While this may sound reasonable, the real issue is what happens when a company goes above eight cores per CPU. In early 2016, Intel was shipping CPUs with up to 18 physical cores per CPU. This could potentially cause Microsoft to dramatically increase the price from the eight-core base model. The price could soar so high that it would cause companies to rethink how they configure servers. The concept that more cores are better may fall away in favor of reducing cores to better take advantage of the software licensing.
When it comes to virtualization, the server license is often the easy part for administrators. Placing desktops or using virtual desktop infrastructure (VDI) is so complex that it practically requires legal assistance to make sense of the agreements. Desktop OSes have always been tied to the hardware in an original equipment manufacturer agreement, which made them fairly easy to work with. Now, you'll need to pay for services such as software assurance or Virtual Desktop Access subscriptions to run virtual desktops. These software licensing modes can be confusing in what they include and are often licensed per user, which can be difficult to track in an environment with shared resources.
Additionally, the thin-client itself may require an OS license to access your virtual desktop. This is, in large part, why VDI has struggled with cost benefits. Some virtual desktop licenses may come with certain hardware; verify it with the OS manufacturer, as it subject to change.
Oracle presents challenges
Licensing often applies to the application world as well. Application licensing can differ, being tracked by the number of users, or by CPUs or cores for unlimited connections. Several products, including Microsoft SQL, have now made the transition from CPU to core models.
While this concept is generally as straightforward as server licensing, there is one notable exception: Oracle. Since Oracle is in direct competition with other major hypervisors vendors, the company has gone to great lengths to discourage the use of any hypervisor except its own.

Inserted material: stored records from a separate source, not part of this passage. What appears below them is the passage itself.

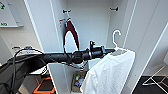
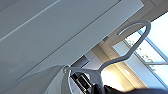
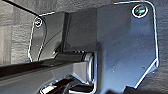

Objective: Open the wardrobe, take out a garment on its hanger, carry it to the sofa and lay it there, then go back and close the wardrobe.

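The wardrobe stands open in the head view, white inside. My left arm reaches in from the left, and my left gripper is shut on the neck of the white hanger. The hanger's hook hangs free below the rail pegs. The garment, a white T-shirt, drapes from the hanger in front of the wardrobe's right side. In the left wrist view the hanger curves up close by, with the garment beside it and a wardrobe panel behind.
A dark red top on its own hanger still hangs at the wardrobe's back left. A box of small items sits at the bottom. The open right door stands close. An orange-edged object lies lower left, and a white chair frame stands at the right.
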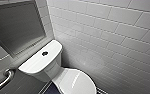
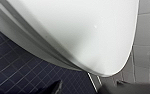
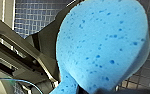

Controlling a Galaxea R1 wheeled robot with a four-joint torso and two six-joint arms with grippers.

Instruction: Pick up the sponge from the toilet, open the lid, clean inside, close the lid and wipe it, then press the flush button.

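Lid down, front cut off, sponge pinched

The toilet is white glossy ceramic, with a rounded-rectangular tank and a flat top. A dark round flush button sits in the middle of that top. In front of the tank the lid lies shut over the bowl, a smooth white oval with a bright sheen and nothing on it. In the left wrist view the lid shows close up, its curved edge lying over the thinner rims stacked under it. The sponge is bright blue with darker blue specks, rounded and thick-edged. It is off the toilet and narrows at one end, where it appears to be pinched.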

For starters, Oracle supports its application on a non-Oracle virtualized platform, but does not certify it. This means that if a known issue crops up with an Oracle product, you can obtain support. If it is a new issue, you will have to contact the hypervisor vendor for support and, in some cases, replicate the issue on physical hardware. It gets worse: Additionally, Oracle does not support what it calls "soft partitioning" of resources. This means you cannot use a hypervisor to limit the number of CPUs or cores in a VM. Therefore, all CPUs/cores must be licensed in the host, as the VM can run on any of them. For many, this simply makes it too expensive to virtualize Oracle on a traditional hypervisor.

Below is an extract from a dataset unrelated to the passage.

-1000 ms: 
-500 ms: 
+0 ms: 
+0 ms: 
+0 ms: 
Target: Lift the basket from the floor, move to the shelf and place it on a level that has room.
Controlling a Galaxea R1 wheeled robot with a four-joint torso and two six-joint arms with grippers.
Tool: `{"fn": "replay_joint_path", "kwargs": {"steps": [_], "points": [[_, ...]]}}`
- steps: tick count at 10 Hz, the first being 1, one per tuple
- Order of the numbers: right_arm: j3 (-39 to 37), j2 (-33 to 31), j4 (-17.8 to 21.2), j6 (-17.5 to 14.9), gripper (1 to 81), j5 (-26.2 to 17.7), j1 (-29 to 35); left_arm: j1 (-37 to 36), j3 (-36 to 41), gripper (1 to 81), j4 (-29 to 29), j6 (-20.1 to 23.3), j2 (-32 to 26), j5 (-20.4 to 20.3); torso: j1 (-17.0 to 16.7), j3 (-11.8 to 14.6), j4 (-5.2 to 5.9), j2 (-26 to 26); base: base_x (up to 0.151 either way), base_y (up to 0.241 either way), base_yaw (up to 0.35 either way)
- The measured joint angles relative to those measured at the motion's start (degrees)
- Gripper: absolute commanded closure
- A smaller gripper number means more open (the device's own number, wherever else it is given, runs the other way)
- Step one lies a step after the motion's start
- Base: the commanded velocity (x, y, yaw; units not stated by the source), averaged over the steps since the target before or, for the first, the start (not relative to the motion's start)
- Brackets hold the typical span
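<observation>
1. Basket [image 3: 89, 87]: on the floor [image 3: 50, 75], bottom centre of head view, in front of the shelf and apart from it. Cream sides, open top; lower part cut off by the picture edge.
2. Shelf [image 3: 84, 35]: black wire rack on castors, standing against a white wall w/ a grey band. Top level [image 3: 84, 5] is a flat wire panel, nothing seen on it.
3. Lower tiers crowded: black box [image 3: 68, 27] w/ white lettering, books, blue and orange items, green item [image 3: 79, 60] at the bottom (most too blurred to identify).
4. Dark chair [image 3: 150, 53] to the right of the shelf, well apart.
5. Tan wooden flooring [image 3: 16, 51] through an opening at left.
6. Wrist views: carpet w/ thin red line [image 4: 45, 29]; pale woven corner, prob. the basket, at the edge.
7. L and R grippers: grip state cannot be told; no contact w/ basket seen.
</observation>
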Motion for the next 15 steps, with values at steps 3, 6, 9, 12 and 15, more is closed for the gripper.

The evolution of licensing
Licensing is full of unclear language, terms with limited descriptions and software licensing models that confuse as much as clarify. A few things, however, are becoming certain: For one, per CPU licensing is being dislodged by the core licensing or per user model. Also, memory limits on licensing have mostly faded away.
Subscriptions and bundles are becoming the norm, but users must take great care, as the different products they contain may have different software licensing models. It will take time and research to determine what you need. Take into account what you're currently using, what you want to use and the interaction between the different products. It's not an ideal situation, but with time and diligence, you can be successful.